A weaker man would be regretful, especially considering the Seahawks played in Super Bowl XL the season Bierria left. "If I had to do it 10 out of 10 times, I'd do it 10 out of 10," Bierria says. Ironically, Seattle lost to Pittsburgh because of two big plays allowed by backup safety Etric Pruitt, who had been on the practice squad a few weeks earlier. Pruitt was filling in for Marquand Manuel, who left in the second quarter with a hip injury.

Bierria is human, so there are times when he wonders whether leaving the Seahawks that way scared off NFL teams.
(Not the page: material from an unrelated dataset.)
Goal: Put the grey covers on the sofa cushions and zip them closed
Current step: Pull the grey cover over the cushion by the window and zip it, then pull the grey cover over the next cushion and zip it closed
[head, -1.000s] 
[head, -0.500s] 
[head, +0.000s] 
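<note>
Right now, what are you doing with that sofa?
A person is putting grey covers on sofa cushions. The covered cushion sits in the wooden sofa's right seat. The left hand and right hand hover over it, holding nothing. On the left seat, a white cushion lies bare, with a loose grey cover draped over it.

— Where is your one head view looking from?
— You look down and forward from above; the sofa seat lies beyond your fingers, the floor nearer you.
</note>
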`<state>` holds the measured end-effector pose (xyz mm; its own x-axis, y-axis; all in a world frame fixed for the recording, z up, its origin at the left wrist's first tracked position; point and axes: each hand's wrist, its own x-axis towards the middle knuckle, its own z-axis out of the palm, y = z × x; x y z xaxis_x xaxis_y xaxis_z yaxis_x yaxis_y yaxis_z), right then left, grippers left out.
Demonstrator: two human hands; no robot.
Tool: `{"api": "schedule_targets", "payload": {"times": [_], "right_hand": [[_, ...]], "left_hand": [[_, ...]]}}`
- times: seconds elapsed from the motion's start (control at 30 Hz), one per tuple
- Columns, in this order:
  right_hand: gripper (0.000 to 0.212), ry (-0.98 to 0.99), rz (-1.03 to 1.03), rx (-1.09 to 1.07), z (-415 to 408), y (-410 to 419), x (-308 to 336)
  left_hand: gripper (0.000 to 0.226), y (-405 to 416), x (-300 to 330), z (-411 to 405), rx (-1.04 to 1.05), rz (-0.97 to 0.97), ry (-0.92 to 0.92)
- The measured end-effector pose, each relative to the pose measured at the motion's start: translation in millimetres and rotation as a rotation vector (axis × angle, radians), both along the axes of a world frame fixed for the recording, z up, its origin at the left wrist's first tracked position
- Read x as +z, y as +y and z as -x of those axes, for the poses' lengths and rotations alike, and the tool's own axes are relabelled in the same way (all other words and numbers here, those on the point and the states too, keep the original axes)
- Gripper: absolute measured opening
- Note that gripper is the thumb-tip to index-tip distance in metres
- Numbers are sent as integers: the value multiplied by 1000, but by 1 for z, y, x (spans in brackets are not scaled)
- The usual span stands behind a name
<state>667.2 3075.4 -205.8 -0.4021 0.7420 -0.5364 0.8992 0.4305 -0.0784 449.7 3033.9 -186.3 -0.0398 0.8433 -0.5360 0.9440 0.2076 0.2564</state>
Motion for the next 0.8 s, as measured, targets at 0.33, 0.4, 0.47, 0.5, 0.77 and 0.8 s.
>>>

He worries they question his commitment. He wonders whether he would still be with the Seahawks if he had decided to stay.

"I can in all honesty say no," Holmgren says. "Would he still be in the league? I don't know. Katrina was a horrible thing, but it had nothing to do with him being released."

Besides, Bierria's job as family savior isn't quite done. His family has needed him just as much in the Katrina aftermath as it did during the crux of the storm.

His mother and stepfather are in the middle of a divorce. Since Bierria and his mother returned to their hometown of Slidell, La., they've buried five family members who died of causes ranging from stroke to heart attack.

But Bierria blames the storm. One of his cousins died after a rogue contractor stole the money she gave him to build a new home in New Orleans.

"She was 54 years old," Brenda says. "She paid him all her money, and she just sat on her couch and passed."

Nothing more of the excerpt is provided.